Hospital Workflow Redesign Could Save Lives
To be clinically effective, the hospitals needed to find ways to take care of critically ill patients successfully outside the intensive care unit. "Rather than work harder and harder, we needed to work smarter. And, we needed to work smarter with the same resources," he said.
To meet these goals, the hospital looked at a process redesign. A 13-bed progressive care unit was created and staffed by hospitalists with experience in critical care. Hospitalists were reassigned to be floor-based and charged with coordinating care and ensuring quality for patients on their assigned floor--in addition to their own patient panel.
Then, hospitalist-led multidisciplinary rounds were conducted on each of the floors daily. Rounds included nurses, care managers, pharmacists, dieticians, and physical/occupational therapists. The goal was to "predict who would do poorly and then proactively [identify them] so they don't become candidates for rapid response [teams]," Ravikumar said.

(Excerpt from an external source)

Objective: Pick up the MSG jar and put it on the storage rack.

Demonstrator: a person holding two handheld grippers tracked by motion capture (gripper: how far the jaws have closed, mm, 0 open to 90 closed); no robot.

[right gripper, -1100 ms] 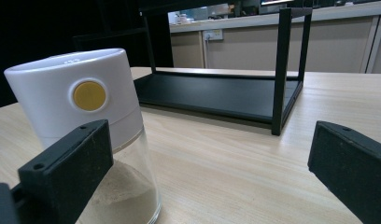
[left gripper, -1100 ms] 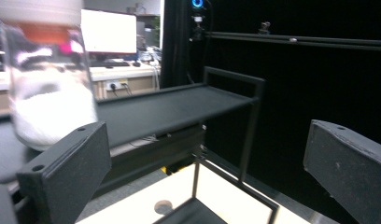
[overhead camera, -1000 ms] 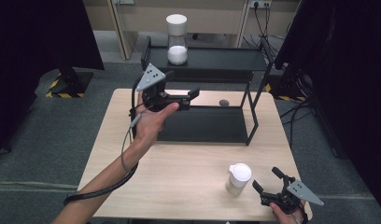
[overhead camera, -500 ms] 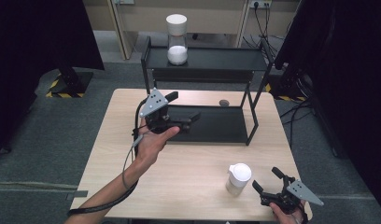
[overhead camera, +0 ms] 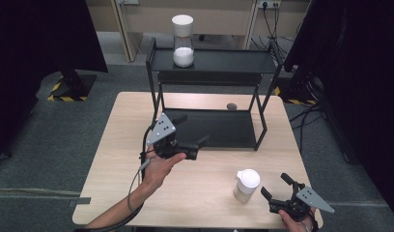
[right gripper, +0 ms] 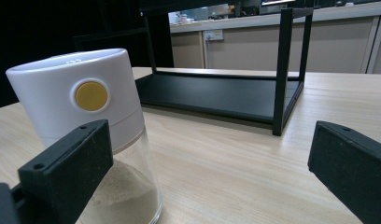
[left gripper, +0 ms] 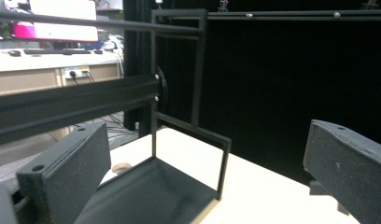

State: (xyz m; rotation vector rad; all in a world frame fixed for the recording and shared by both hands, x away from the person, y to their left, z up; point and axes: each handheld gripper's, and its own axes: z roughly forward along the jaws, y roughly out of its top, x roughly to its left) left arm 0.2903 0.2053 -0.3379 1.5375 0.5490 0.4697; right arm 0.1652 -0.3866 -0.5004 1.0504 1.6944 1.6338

To assist in this area, they used a "hawk" (high risk) and "dove" (low risk) system of stratification for patients they saw on their rounds. "This had to be simple," he says. Patients whose providers had to look after actively on an ongoing basis were designated as "hawks"—since staff would have to "watch them like a hawk." Patients doing well at the time of rounds were called doves--"which meant they [would likely] 'fly peaceably away' soon like doves," he said.